TASK
Your task is to output the listing word for word, with pictures excluded.

SUPPLIED DATA
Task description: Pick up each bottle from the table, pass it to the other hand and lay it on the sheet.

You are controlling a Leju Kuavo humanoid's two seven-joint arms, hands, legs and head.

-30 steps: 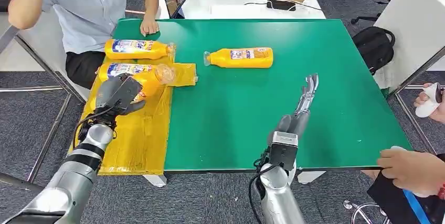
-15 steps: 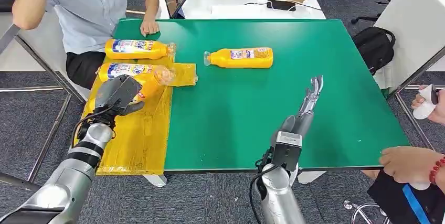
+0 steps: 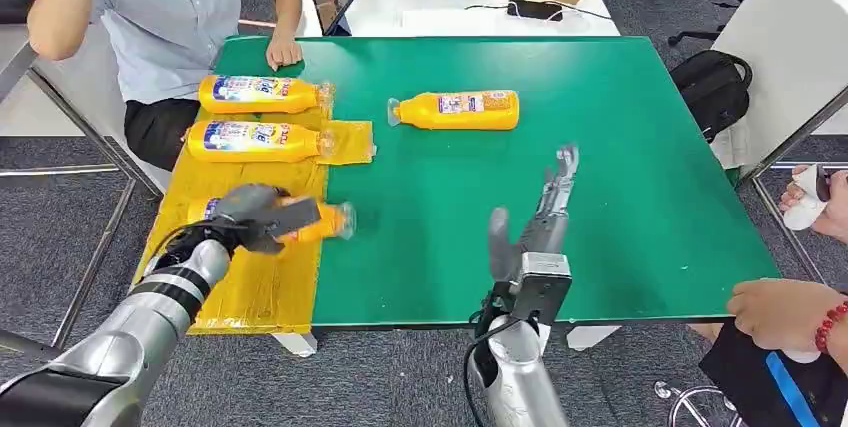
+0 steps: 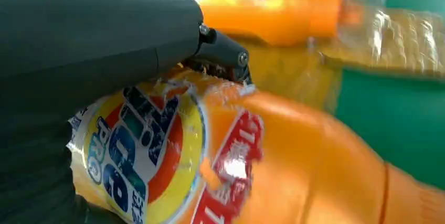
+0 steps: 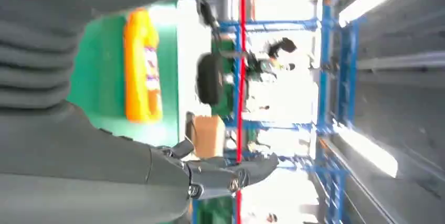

RESULT
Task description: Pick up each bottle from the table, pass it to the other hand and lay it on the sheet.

You are controlling a Leju Kuavo humanoid's two seven-joint arms, hands, legs and head.

-30 steps: 
-15 steps: 
+0 steps: 
+0 steps: 
+0 steps: 

The exercise asks for nothing further.